Now you kind of ask yourself every day, if they're doing this and they are blocking the feds from actually doing constitutionally what they're supposed to do, and that is then triggers the Constitution on an insurrection, which would mean the government then has to -- has the right and the power to go into those states. And put down an insurrection.

Yeah. I don't think we need to ask ourself where that's leading. We know where it's leading.

And it's no place good. But there is a difference.

You know, are we in a Civil War? Again, I go back to the alcoholic thing. You don't need to ask that thing. You don't. You don't. When it comes, you don't.

STU: Wait. You're saying, we are in a Civil War, and you're going to ask that question? Or you're saying we're not?

GLENN: I'm saying, the likelihood of going into a Civil War, is higher than any time in my lifetime. Because we're all asking that question of, is this going to lead to a Civil War? I mean, what happens? Yeah, we're all asking this question, because we all have the same feeling. I can't find the way out of this because they're going -- they're using police to go against federal police. So you've got that conflict.

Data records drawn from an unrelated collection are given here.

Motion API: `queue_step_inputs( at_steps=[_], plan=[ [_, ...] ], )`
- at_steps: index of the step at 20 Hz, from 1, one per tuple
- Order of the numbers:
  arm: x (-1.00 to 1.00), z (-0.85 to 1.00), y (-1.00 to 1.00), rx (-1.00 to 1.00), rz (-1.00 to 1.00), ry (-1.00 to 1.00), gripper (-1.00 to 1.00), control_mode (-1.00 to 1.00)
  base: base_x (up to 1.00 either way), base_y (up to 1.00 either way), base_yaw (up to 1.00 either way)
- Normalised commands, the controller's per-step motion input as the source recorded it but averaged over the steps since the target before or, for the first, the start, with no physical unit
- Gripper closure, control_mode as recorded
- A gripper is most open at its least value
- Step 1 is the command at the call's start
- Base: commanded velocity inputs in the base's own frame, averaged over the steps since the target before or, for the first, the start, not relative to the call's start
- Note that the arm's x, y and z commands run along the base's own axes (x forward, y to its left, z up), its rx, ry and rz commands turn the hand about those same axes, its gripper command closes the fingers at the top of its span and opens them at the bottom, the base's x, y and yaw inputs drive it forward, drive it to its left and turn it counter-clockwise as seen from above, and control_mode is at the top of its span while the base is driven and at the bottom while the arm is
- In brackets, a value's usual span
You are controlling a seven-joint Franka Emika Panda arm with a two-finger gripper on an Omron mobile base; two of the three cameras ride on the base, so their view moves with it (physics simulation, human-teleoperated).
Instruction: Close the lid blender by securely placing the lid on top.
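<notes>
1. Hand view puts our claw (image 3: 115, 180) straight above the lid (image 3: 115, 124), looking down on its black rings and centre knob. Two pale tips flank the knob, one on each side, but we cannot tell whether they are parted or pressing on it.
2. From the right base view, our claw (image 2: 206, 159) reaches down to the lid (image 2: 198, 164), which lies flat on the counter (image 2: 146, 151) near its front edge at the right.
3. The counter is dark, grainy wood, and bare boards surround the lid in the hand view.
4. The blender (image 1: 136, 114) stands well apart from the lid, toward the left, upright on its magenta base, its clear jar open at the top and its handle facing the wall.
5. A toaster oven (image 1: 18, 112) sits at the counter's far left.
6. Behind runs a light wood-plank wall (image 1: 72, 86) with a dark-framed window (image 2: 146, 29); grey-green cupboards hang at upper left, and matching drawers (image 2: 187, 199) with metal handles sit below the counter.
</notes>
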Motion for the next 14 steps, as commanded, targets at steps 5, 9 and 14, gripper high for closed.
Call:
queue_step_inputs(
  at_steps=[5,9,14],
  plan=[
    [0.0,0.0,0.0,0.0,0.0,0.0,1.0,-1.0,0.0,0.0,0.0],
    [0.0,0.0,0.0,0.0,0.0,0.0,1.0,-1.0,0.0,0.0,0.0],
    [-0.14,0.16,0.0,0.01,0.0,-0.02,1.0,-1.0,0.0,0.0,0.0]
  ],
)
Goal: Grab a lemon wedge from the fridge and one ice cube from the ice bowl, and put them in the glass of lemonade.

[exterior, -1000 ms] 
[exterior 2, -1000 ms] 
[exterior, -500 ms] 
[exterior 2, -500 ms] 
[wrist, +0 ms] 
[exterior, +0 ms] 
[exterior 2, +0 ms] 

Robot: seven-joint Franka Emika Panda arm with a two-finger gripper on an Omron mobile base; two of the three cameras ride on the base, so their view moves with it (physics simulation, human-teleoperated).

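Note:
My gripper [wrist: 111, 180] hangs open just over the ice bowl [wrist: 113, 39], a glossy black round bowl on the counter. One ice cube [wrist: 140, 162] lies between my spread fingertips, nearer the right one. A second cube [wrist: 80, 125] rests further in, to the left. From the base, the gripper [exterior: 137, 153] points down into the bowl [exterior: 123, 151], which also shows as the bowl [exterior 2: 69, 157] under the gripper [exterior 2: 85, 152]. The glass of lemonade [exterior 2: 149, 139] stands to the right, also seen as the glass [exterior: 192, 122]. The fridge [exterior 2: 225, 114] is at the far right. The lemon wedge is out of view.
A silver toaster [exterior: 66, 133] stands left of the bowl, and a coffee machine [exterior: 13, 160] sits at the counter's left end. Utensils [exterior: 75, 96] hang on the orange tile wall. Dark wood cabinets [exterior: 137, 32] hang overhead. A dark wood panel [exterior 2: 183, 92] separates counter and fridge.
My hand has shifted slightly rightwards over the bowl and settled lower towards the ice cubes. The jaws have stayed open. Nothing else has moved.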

STU: It's bad. That's not Civil War.

GLENN: No, no, no. I know. I said, it's more likely to happen, because we're seeing these things. When you go into a Civil War, no one is going to ask, is this a Civil War? Because civil wars are quite obvious.

It's not like, oh, it's a police action.

No, Civil War will destroy everything.

It's how we turn into Haiti. You don't want a Civil War. You want to do everything you can to avoid a Civil War.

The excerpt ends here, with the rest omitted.